A hybrid cloud connects public and private environments, letting data and applications move seamlessly between them. It offers flexible management, strong security, and full visibility over resources. Sensitive data stays in-house while scalable services run in the public cloud.
A multi-cloud setup uses multiple providers without direct integration, giving businesses freedom to choose the best service for each task. This approach prevents vendor lock-in and improves resilience and performance. Many organisations combine hybrid and multi-cloud models to build flexible, future-ready infrastructures.
Challenges of hybrid cloud adoption
While hybrid cloud offers flexibility and scalability, it also comes with a few challenges that organisations must consider before deployment:
- Integration complexity – Connecting public and private cloud environments can be challenging. To maintain stable performance and user experience, applications, data, and workloads need to seamlessly move between environments.
- Security management – Protecting data across multiple clouds requires strong encryption, secure access, and ongoing monitoring. Misconfiguration or inconsistent policies can create vulnerabilities.
- Visibility and oversight – Managing distributed resources across environments can limit visibility. Without unified management tools, teams may struggle to track usage and costs across all cloud providers.
- Compliance and regulation – Different cloud services and regions have various standards. Organisations handling confidential or regulated data must ensure that every cloud provider meets industry requirements.
- Vendor interoperability – Not all cloud platforms communicate easily. Ensuring compatibility between multiple providers or legacy systems can complicate infrastructure management.
- Skill and resource gaps – Deploying a hybrid and multi-cloud environment requires skilled IT teams familiar with cloud computing or automation—something not all organisations have in-house.
Modern hybrid cloud architecture
Today, IT teams build hybrid clouds by focusing on the portability of the apps that run in the environments. They develop and deploy apps as collections of small, independent, and loosely coupled services. By running the same OS in every IT environment, it’s possible to manage everything through a single platform.
How secure is hybrid cloud?
With the right design, integration, and management, a hybrid cloud can be as secure as an on-prem infrastructure. Hosting in multiple environments is one of the strongest defenses against security risks as it removes a single point of contact in the event of an attack.

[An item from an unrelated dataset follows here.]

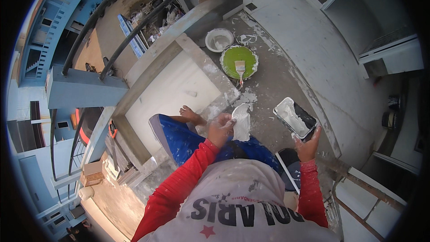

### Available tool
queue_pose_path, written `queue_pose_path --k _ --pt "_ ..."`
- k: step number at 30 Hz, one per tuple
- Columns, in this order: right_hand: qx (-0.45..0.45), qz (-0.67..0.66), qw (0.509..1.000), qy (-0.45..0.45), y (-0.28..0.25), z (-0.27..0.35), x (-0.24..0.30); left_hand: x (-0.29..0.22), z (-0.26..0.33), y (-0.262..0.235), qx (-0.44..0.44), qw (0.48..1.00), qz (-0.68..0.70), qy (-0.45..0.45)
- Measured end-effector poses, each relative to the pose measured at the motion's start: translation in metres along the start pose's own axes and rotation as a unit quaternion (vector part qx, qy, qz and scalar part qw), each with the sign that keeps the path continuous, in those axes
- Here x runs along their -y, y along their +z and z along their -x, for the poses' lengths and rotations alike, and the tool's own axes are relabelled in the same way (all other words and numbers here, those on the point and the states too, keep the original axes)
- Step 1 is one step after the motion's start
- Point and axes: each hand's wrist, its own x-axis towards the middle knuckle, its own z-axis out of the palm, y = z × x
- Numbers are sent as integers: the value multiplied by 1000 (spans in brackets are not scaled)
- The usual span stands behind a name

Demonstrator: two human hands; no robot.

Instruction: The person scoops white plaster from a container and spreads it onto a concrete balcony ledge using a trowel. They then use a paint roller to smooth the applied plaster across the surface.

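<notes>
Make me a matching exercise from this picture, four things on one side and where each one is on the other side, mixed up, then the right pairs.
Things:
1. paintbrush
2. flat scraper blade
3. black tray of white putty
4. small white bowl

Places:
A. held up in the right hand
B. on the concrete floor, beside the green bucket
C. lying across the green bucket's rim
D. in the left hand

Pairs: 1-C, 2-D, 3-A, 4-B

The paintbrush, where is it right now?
In the head view the paintbrush lies across the green bucket on the floor, ahead of both hands, beside a smaller white bucket.
</notes>
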Motion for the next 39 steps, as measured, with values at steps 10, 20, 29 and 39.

As discussed, the hybrid cloud also reduces security risks by limiting the exposure of private or sensitive data to the public cloud.
OVHcloud Hybrid Cloud Solutions
OVHcloud offers flexible hybrid cloud solutions designed to help businesses connect public and private environments seamlessly. These tools empower organisations to manage projects, increase compute power, and maintain strong protection across their entire setup.
What’s the difference between hybrid cloud and multi-cloud?
Unlike the hybrid cloud, which connects multiple cloud services, a multi-cloud strategy is simply when you use two or more cloud providers for your workloads. There are many good reasons why a business might choose a multi-cloud strategy.
A business might, for example, want to replicate workloads on multiple clouds or split workloads across multiple clouds. If a business has users spread across the globe, hosting with multiple providers can get their data center closest to each specific user base. Hosting closer to end users’ businesses reduces overall latency.
Multi-cloud setups can also increase availability. If one provider suffers outages, then there is always a duplicate setup running with another provider - minimizing potential downtime.